De pronto, su padre estaba allí. Como si nada hubiera pasado. Diego no sabía cuánto tiempo había pasado, le habían parecido años, pero quizá solo hubieran sido semanas o meses. Pero allí estaba, en la puerta de aquel zulo en el que vivían hacinados. Con su cazadora de piel y sus botines de cremallera, con su cuello tenso y la vena de la frente hinchada. Mirando alrededor con un asco profundo.
—¿Así es como cuidas de tu familia?
Esas palabras atravesaron el pecho de Diego. No podía apartar la mirada de la expresión de cera de Liria ni de su madre, evitando mirarle, defenderle.
—¿Qué haces tú aquí?
Su padre se sentó en una silla con las piernas abiertas y encendió un cigarrillo. Atrajo hacia él a Liria, cogiéndola por la muñeca.
—Arreglar este desastre, ya que tú no tienes los cojones de hacerlo.
Diego miró a su madre. No pensaba hacer nada. Y entonces las palabras le salieron de una caverna oscura. Lo que llevaba tanto tiempo macerando debajo de la lengua, todos esos años.
—No la toques, cerdo.
—¿Qué has dicho?
—He dicho que te apartes de ella.
Su padre se puso en pie con la mirada amenazante.
—¿Qué estás insinuando?
—Eres un monstruo que destruye todo lo que toca. Un amargado, un fracasado...
No pudo seguir hablando. La mano como una zarpa de su padre le apretó la garganta, lo levantó con furia y lo estrelló contra la pared, llevándose por delante todo lo que encontró a su paso. Diego se revolvió inútilmente, sin ninguna posibilidad. Y su padre lo aplastó aún más, sin compasión.

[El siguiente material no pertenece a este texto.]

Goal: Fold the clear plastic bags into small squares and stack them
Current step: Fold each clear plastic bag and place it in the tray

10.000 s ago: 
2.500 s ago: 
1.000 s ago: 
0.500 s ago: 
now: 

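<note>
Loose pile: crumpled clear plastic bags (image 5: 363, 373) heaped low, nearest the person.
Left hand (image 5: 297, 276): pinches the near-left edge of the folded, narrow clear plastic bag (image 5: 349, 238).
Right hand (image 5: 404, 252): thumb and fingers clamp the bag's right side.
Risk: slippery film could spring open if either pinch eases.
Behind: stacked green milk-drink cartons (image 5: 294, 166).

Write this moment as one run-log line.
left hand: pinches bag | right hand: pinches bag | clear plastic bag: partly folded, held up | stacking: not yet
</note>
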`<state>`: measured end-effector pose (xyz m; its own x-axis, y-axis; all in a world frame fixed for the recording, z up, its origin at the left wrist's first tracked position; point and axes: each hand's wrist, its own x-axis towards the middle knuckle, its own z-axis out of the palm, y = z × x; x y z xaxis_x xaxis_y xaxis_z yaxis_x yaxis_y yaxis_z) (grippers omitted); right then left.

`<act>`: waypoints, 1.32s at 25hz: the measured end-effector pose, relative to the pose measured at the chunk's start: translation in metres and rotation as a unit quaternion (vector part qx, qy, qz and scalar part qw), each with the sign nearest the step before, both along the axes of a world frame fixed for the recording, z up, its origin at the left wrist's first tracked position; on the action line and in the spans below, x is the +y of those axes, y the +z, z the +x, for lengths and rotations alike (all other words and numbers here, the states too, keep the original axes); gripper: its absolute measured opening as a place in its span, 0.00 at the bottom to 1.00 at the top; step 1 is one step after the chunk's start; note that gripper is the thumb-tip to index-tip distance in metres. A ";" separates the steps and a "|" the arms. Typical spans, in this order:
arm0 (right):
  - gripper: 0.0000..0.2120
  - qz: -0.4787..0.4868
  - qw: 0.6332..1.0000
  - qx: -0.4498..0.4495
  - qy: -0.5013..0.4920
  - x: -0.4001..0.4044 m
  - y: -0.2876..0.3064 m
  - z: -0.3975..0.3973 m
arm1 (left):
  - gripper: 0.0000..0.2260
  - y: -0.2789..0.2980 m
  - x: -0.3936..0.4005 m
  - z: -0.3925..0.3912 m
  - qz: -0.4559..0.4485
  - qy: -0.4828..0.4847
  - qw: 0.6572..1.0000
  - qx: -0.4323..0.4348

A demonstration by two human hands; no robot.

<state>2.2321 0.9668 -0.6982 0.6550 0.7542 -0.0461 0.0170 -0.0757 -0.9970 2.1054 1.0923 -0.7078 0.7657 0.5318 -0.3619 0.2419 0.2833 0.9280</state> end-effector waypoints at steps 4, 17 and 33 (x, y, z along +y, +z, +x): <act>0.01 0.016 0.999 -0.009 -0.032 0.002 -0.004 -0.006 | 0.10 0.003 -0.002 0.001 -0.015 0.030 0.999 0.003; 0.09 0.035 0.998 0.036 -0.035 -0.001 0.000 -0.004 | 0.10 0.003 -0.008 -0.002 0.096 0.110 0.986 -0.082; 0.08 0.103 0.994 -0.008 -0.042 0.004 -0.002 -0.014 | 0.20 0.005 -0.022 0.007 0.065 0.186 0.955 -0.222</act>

—¡¿Qué quieres, que te arranque la cabeza?!
Pero Diego no se rindió. Las lágrimas le brotaban y le resbalaban por las mejillas, echaba espuma por la boca, con el rostro enrojecido, pero sus ojos inyectados en sangre miraban fijamente a su padre. Tendría que matarlo. No pensaba mostrar miedo nunca más, ni callarse. Y de repente su padre vio todo eso. Desesperación y odio. Dolor y rabia. Una tristeza infinita. Diego no volvería a ceder ante él. Así que su mano lo soltó y lo arrojó lejos, como un desperdicio.
Orgulloso de su pírrica victoria.
En ese momento Diego supo que tenía que irse para siempre. Empezó a recoger su ropa como un autómata, sin saber lo que iba a hacer, adónde iba a ir, cómo sobreviviría solo ahí fuera, en el mundo. Aquella resistencia muda exasperó todavía más a su padre, que cogió la ropa del armario y la metió a puñados en la mochila.
—¿Te crees muy hombre? A ver qué haces solo —gritó, arrojando la mochila por la puerta, escaleras abajo.
Diego recogió la mochila y salió a la calle. Era de madrugada, una noche fría y solitaria, con vehículos estacionados junto a las aceras y bolsas de basura en las esquinas. Oyó que Liria le llamaba desde la ventana. Que lloraba. Pero Diego empezó a caminar bajo la luz de las farolas.
Y caminó sin volver la vista atrás durante veinticuatro años.